BAB I PENDAHULUAN
1.1 Latar Belakang
Indonesia memiliki hutan alam dengan keanekaragaman tinggi yang didominasi oleh famili Dipterocarpaceae. Selain menghasilkan kayu, famili
Dipterocarpaceae juga menghasilkan hasil hutan bukan kayu HHBK berupa resin damar dan minyak tengkawang. Damar yang dihasilkan kebanyakan berasal
dari genus Shorea, Hopea, serta Vatica, dan spesies terbanyak adalah Shorea javanica
K. et V. Larasati 2007. Pohon S. javanica menghasilkan resin damar dengan mutu yang sangat
tinggi dan dikenal sebagai damar mata kucing.
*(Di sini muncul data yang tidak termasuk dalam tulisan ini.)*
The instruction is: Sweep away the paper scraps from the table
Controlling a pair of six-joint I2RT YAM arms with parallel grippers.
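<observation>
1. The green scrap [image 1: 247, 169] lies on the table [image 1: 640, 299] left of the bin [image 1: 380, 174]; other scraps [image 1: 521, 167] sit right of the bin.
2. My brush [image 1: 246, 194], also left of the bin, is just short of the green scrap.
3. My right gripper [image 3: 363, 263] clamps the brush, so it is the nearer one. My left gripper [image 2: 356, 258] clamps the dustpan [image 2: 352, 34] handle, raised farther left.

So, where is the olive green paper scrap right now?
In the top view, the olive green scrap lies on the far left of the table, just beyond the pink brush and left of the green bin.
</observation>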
Menurut Hadjib dan Abdurachman 2005, Provinsi Lampung merupakan salah satu daerah penghasil resin damar
yang cukup besar, dengan luas hutan Shorea penghasil damar sekitar 17.500 ha. Dari luasan tersebut, 7500 ha diantaranya merupakan hutan rakyat yang dikelola
dengan berbagai sistem budidaya dan usaha tani. Strategi pengelolaan damar mata kucing di Lampung dilakukan dengan pola campuran agroforest yaitu dalam
bentuk Repong damar Wijayanto 2002, Sudarmalik 2006. Damar mata kucing asal Indonesia telah lama menjadi komoditi ekspor
dalam perdagangan dunia. Pada tahun 2006 produksi damar Indonesia mencapai 11.087 ton yang sebagian besar sekitar 75 diekspor ke berbagai negara,
sisanya sekitar 25 dikonsumsi dalam negeri Statistik Kehutanan Indonesia 2007, Sakinah 2006. Direktorat Jendral Bina Produksi Kehutanan dalam Statistik
Kehutanan Indonesia 2007, mencatat untuk ekspor lak, getah dan damar pada tahun 2006 volumenya sebesar 6.813 ton dengan nilai mencapai 7.692.080 US.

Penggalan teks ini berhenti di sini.